Extract all of the entries and give them again, word for word.

Records supplied
*** Begin section ***

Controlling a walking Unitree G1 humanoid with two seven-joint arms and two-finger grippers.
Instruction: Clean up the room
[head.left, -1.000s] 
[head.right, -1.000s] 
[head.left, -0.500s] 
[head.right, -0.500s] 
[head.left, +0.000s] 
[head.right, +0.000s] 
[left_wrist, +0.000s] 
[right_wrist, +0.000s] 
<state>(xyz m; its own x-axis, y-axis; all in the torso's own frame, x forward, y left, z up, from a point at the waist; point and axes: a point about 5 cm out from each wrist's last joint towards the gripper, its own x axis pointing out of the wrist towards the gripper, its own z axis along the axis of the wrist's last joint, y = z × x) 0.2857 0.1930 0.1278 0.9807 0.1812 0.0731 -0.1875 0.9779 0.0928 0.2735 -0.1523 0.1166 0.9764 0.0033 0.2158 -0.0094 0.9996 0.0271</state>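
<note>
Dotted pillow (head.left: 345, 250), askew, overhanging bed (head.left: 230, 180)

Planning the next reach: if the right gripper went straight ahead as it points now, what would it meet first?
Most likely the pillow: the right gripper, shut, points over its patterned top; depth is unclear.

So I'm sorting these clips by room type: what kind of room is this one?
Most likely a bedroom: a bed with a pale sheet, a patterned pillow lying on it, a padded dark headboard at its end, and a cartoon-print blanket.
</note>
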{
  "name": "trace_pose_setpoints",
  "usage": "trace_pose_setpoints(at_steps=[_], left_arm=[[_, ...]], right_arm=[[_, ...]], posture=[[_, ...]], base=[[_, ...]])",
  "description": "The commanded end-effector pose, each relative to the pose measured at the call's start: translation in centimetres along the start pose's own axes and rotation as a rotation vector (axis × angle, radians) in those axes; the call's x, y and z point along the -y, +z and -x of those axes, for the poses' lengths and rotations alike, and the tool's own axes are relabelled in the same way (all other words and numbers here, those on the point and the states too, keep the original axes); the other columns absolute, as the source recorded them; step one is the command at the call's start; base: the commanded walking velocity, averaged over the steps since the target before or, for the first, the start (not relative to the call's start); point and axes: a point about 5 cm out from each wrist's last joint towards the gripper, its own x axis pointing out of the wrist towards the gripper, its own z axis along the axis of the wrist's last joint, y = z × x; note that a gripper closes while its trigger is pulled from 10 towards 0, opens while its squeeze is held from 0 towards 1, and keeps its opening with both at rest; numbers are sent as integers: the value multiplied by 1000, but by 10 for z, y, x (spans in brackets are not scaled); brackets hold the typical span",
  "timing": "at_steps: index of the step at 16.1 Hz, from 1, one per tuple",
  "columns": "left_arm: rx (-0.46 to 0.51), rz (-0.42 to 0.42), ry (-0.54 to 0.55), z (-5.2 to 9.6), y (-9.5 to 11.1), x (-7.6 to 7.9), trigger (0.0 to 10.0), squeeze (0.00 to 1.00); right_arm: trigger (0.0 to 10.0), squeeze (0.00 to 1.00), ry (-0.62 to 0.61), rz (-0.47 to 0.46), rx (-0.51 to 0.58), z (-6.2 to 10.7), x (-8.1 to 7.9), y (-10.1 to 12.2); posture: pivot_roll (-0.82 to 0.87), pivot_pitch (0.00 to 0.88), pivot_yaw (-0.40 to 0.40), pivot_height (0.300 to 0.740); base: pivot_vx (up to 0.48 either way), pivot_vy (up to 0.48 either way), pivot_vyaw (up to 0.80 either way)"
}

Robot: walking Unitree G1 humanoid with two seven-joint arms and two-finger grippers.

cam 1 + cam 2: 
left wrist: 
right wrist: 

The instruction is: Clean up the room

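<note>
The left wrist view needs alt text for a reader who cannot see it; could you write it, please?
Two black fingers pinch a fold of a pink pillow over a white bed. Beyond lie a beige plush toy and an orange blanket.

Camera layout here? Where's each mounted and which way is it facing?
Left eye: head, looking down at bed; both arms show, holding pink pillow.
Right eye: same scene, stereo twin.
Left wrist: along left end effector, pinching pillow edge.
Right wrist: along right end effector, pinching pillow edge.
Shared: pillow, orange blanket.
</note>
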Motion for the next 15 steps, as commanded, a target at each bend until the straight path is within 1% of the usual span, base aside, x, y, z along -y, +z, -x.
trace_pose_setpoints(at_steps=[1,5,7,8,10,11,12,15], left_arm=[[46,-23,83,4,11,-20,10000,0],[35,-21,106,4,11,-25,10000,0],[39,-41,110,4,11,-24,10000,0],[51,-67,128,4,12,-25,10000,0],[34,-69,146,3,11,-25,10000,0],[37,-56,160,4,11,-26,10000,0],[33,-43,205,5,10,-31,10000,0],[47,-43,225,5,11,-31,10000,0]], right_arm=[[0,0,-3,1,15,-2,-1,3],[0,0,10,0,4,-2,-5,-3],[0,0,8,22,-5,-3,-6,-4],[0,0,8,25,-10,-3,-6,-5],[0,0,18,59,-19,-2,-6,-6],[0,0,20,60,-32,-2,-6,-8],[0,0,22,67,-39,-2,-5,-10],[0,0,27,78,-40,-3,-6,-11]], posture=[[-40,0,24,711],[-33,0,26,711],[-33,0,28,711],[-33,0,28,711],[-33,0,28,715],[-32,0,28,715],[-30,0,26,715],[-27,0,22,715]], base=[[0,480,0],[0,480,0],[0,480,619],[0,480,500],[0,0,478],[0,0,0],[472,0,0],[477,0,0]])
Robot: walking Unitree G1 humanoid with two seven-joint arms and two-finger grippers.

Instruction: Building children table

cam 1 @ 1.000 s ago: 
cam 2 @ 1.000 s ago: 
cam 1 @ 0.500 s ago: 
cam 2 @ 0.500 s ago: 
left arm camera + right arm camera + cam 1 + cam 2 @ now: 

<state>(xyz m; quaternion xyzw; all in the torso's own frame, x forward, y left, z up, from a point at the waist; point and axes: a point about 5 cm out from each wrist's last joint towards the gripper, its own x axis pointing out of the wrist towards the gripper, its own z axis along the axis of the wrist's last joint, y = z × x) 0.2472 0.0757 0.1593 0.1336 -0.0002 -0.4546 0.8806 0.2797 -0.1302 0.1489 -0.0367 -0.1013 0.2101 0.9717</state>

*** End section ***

Answer space
Controlling a walking Unitree G1 humanoid with two seven-joint arms and two-finger grippers.
Instruction: Clean up the room
[head.left, -1.000s] 
[head.right, -1.000s] 
[head.left, -0.500s] 
[head.right, -0.500s] 
[head.left, +0.000s] 
[head.right, +0.000s] 
[left_wrist, +0.000s] 
[right_wrist, +0.000s] 
<state>(xyz m; its own x-axis, y-axis; all in the torso's own frame, x forward, y left, z up, from a point at the waist; point and axes: a point about 5 cm out from each wrist's last joint towards the gripper, its own x axis pointing out of the wrist towards the gripper, its own z axis along the axis of the wrist's last joint, y = z × x) 0.2857 0.1930 0.1278 0.9807 0.1812 0.0731 -0.1875 0.9779 0.0928 0.2735 -0.1523 0.1166 0.9764 0.0033 0.2158 -0.0094 0.9996 0.0271</state>
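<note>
Dotted pillow (head.left: 345, 250), askew, overhanging bed (head.left: 230, 180)

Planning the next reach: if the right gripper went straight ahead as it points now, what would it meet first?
Most likely the pillow: the right gripper, shut, points over its patterned top; depth is unclear.

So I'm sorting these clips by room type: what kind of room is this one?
Most likely a bedroom: a bed with a pale sheet, a patterned pillow lying on it, a padded dark headboard at its end, and a cartoon-print blanket.
</note>
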{
  "name": "trace_pose_setpoints",
  "usage": "trace_pose_setpoints(at_steps=[_], left_arm=[[_, ...]], right_arm=[[_, ...]], posture=[[_, ...]], base=[[_, ...]])",
  "description": "The commanded end-effector pose, each relative to the pose measured at the call's start: translation in centimetres along the start pose's own axes and rotation as a rotation vector (axis × angle, radians) in those axes; the call's x, y and z point along the -y, +z and -x of those axes, for the poses' lengths and rotations alike, and the tool's own axes are relabelled in the same way (all other words and numbers here, those on the point and the states too, keep the original axes); the other columns absolute, as the source recorded them; step one is the command at the call's start; base: the commanded walking velocity, averaged over the steps since the target before or, for the first, the start (not relative to the call's start); point and axes: a point about 5 cm out from each wrist's last joint towards the gripper, its own x axis pointing out of the wrist towards the gripper, its own z axis along the axis of the wrist's last joint, y = z × x; note that a gripper closes while its trigger is pulled from 10 towards 0, opens while its squeeze is held from 0 towards 1, and keeps its opening with both at rest; numbers are sent as integers: the value multiplied by 1000, but by 10 for z, y, x (spans in brackets are not scaled); brackets hold the typical span",
  "timing": "at_steps: index of the step at 16.1 Hz, from 1, one per tuple",
  "columns": "left_arm: rx (-0.46 to 0.51), rz (-0.42 to 0.42), ry (-0.54 to 0.55), z (-5.2 to 9.6), y (-9.5 to 11.1), x (-7.6 to 7.9), trigger (0.0 to 10.0), squeeze (0.00 to 1.00); right_arm: trigger (0.0 to 10.0), squeeze (0.00 to 1.00), ry (-0.62 to 0.61), rz (-0.47 to 0.46), rx (-0.51 to 0.58), z (-6.2 to 10.7), x (-8.1 to 7.9), y (-10.1 to 12.2); posture: pivot_roll (-0.82 to 0.87), pivot_pitch (0.00 to 0.88), pivot_yaw (-0.40 to 0.40), pivot_height (0.300 to 0.740); base: pivot_vx (up to 0.48 either way), pivot_vy (up to 0.48 either way), pivot_vyaw (up to 0.80 either way)"
}

Robot: walking Unitree G1 humanoid with two seven-joint arms and two-finger grippers.

cam 1 + cam 2: 
left wrist: 
right wrist: 

The instruction is: Clean up the room

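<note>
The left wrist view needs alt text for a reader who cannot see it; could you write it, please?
Two black fingers pinch a fold of a pink pillow over a white bed. Beyond lie a beige plush toy and an orange blanket.

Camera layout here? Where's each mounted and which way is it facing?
Left eye: head, looking down at bed; both arms show, holding pink pillow.
Right eye: same scene, stereo twin.
Left wrist: along left end effector, pinching pillow edge.
Right wrist: along right end effector, pinching pillow edge.
Shared: pillow, orange blanket.
</note>
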Motion for the next 15 steps, as commanded, a target at each bend until the straight path is within 1% of the usual span, base aside, x, y, z along -y, +z, -x.
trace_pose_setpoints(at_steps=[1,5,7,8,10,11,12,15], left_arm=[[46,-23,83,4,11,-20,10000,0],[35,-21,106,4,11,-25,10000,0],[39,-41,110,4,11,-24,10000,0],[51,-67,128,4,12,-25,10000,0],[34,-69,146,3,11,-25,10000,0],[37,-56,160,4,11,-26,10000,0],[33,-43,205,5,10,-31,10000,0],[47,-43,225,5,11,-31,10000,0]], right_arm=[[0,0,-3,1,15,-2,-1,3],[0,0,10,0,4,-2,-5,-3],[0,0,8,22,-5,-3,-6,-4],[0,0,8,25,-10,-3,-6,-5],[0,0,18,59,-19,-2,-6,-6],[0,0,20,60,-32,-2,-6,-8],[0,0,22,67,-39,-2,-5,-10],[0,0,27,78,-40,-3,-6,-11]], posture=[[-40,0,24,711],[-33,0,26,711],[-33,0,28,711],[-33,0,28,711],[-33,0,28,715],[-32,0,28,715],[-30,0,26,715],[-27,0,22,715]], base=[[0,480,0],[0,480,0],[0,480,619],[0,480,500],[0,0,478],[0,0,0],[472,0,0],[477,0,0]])
Robot: walking Unitree G1 humanoid with two seven-joint arms and two-finger grippers.

Instruction: Building children table

cam 1 @ 1.000 s ago: 
cam 2 @ 1.000 s ago: 
cam 1 @ 0.500 s ago: 
cam 2 @ 0.500 s ago: 
left arm camera + right arm camera + cam 1 + cam 2 @ now: 

<state>(xyz m; quaternion xyzw; all in the torso's own frame, x forward, y left, z up, from a point at the waist; point and axes: a point about 5 cm out from each wrist's last joint towards the gripper, its own x axis pointing out of the wrist towards the gripper, its own z axis along the axis of the wrist's last joint, y = z × x) 0.2472 0.0757 0.1593 0.1336 -0.0002 -0.4546 0.8806 0.2797 -0.1302 0.1489 -0.0367 -0.1013 0.2101 0.9717</state>

This answer has been given in full.